These two objections are so related that we consider them together.

The rule is well settled that in the absence of statutes upon the subject, the grantee, offering a deed in evidence, must prove its execution, whether it has been acknowledged and recorded or not; especially is this so if its execution is put in issue by a plea of non est factum. Bowser v. Warren, 4 Blackf. 522; Doe, etc., v. Vandewater, 7 Blackf. 6; Greenl. Ev., Redfield’s 1st ed., sections 557, 569; Id., 2d ed., sections 293, 294, 300.

The statutes of this State, like those of many of the other States, have made material innovations upon this rule. The code of 1852, in force when this cause was tried, provided that where a writing, purporting to have been executed by one of the parties, is the foundation of, or is referred to in any pleading, it may be read in evidence on the trial of the cause against such party without proving its execution, unless its execution be denied by affidavit before the commencement ■of the trial, or unless denied by a pleading under oath. Section 80, 2 R. S. 1876, p. 75; section 364, R. S. 1881.

Section 216 of the revision of 1843, which extended the rule to all parties to an action, whether the writing purported to have been executed by them or not, was continued in force by section 802, code of 1852. Belton v. Smith, 45 Ind. 291.

Section 304, 2 R. S. 1876, p. 158, provided as follows: “ If either party at any time before trial allow the other an in*510spcetion of any writing, material to the action, whether mentioned in the pleadings or not, and deliver to him a copy thereof, with notice that he intends to read the same in evidence on the trial of the cause, it may be so i*ead, without proof of its genuineness or execution, unless denied by affidavit before the commencement of the trial.” See section 478, R. S. 1881.

• A failure to deny the execution by a pleading under oath has been held to be so far an admission of the genuineness of the instrument as to preclude its being controverted by proof. This rule would, perhaps, apply to a case like this where the denial is by affidavit. The reason of this ruling, as stated in the earliest decision upon' the subject under these statutes, is that the party relying upon the instrument has a right to be forewarned of any contemplated attack upon it. Unthank v. Henry County T. P. Co., 6 Ind. 125. The subsequent cases are based upon this. Evans v. Southern T. P. Co., 18 Ind. 101; Woollen v. Whitacre, supra.

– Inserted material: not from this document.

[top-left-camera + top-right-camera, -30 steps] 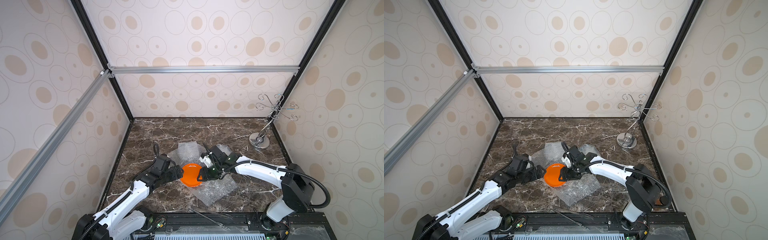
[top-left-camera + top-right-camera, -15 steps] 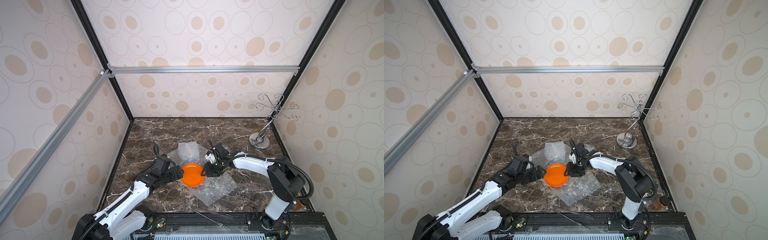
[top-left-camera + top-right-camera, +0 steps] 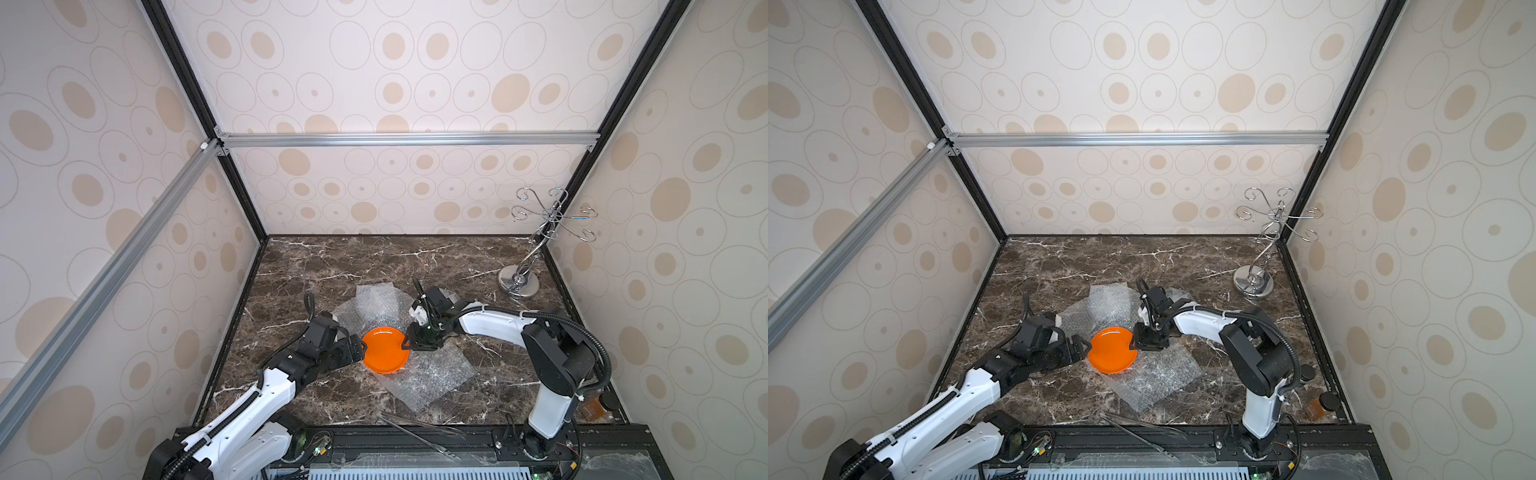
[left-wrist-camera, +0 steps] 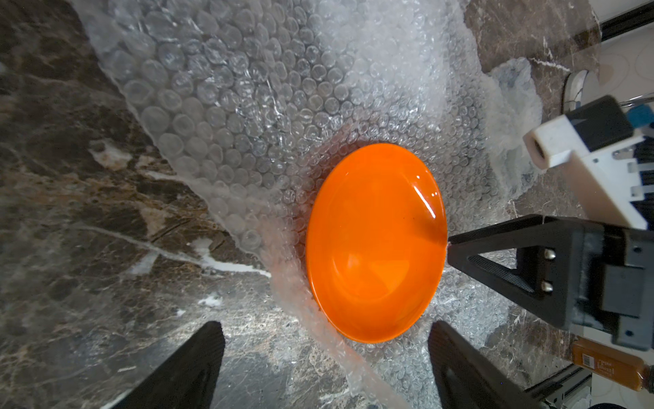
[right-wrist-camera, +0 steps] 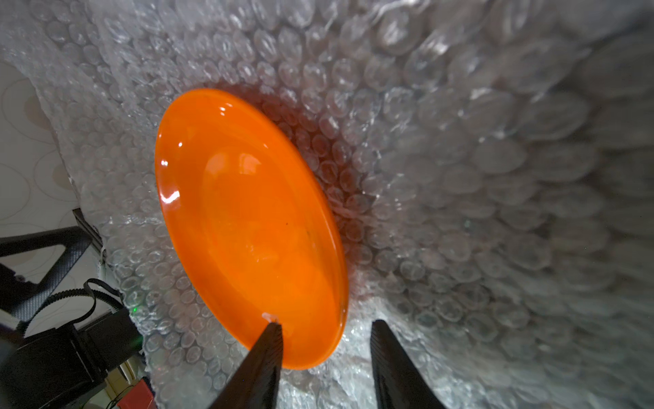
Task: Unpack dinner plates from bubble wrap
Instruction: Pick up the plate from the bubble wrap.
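One orange dinner plate [image 3: 384,351] [image 3: 1112,350] lies bare on crumpled clear bubble wrap [image 3: 432,374] [image 3: 1158,374] in the middle of the marble floor. My left gripper [image 3: 360,347] [image 4: 325,329] stands wide open just off the plate's left rim [image 4: 375,244], touching nothing. At the plate's opposite rim, my right gripper [image 3: 405,343] [image 5: 327,324] straddles the edge. One finger lies over the plate [image 5: 247,226], the other beside it on the bubble wrap [image 5: 460,141], with a gap still showing.
A chrome wire stand [image 3: 519,284] [image 3: 1252,284] sits at the back right corner. An amber bottle [image 3: 594,409] [image 3: 1318,405] stands at the front right by the right arm's base. Thin metal tongs [image 3: 415,428] lie along the front edge.
My right gripper's jaws have narrowed around the plate's rim, and that arm's elbow has swung. The left arm and the plate have stayed put.
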`<action>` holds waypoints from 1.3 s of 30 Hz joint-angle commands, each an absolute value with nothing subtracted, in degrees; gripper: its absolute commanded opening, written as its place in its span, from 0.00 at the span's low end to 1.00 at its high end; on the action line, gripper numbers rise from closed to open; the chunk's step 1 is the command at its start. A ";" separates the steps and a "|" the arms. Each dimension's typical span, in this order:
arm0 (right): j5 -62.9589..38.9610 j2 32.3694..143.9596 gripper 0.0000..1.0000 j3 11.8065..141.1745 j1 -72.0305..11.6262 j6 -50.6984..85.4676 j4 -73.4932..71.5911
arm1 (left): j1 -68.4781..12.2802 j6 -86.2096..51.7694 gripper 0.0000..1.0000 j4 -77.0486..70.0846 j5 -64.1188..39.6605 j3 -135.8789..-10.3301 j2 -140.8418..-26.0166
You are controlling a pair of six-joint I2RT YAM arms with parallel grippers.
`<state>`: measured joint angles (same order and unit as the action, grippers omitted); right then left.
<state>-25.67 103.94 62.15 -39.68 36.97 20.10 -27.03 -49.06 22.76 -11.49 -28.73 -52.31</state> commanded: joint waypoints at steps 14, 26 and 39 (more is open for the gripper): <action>-26.54 107.20 0.35 61.13 -39.64 41.00 14.42 | -26.64 -50.26 0.91 21.37 -12.09 -26.99 -50.74; -26.37 108.00 0.19 59.15 -40.34 43.42 10.19 | -26.63 -50.26 0.91 19.96 -12.74 -26.35 -51.64; -27.03 99.49 0.09 55.84 -40.17 45.13 7.12 | -26.54 -49.76 0.91 19.17 -12.85 -26.19 -52.31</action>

These statutes clearly include deeds, and recognize the rule as we have stated it to be, in the absence of statutes. Their purpose is not to shift the burden of proof, but simply to relieve the party relying upon a written instrument of the burden of making proof of its execution, unless the execution be denied under oath. It has been many times so decided. Russell v. Drummond, 6 Ind. 216; Lucas v. Smith, 42 Ind. 103. The affidavit, or plea of non est factum, throws back upon the other party the burden of proving the execution of the instrument, and thus the parties occupy the position they would have occupied were there no statutes upon the subject. Pate v. First Nat’l Bank, 63 Ind. 254; Brooks v. Allen, 62 Ind. 401; Taylor v. Gay, 6 Blackf. 150.

After making a prima facie case in favor of the execution of the writing, it may be read in evidence. The party making such proof may rely upon it, and in the absence of countervailing evidence, it will be sufficient to make his ease. This, however, does not shift the burden of the issue to the *511party denying the execution. In the case of Fay v. Burditt, 81 Ind. 433 (42 Am. R. 142), it was questioned, whether in any case,- it is proper to say that the burden of an affirmative issue shifts in the course of a trial from one party to the other. We think, upon further consideration, that there is no hazard in saying that it does not as to any single proposition, such as to whether or not a written instrument was in fact executed by the party denying the execution. When the execution of an instrument is thus denied, the question is, did the party thus denying in fact execute it? The party relying upon it has the affirmative of that issue. The burden is upon him to establish that affirmative, and that burden will remain upon him until he establishes it to the satisfaction of the jury, not by a prima facie case alone, but by such proof as will withstand and overthrow all of the evidence to the contrary. There must be more than an equipoise of the testimony ; there must be a preponderance in favor of the execution. If, upon the making of a prima fade case, the burden shifts to the other side, then it would follow that when the prima facie case is overthrown by weightier testimony, the burden shifts back again. To say that the burden thus shifts, is to say that it is constantly shifting from the stronger to the weaker side, as the testimony may make one side or the other stronger. Of course, when a prima facie case is made-out in a case like this, the burden is upon the other side to meet it, or suffer defeat. As was said in the case of Meikel v. State Savings Institution, 36 Ind. 355: “ This making out a prima fade case by the» evidence, and thus casting the burden of meeting it on the other side, occurs in every-day practiced

It was said in the case of Hayes v. Fitch, 47 Ind. 21, that where a defendant has made out a prima fade defence, if the plaintiff would show matter in avoidance, the burden shifts upon him.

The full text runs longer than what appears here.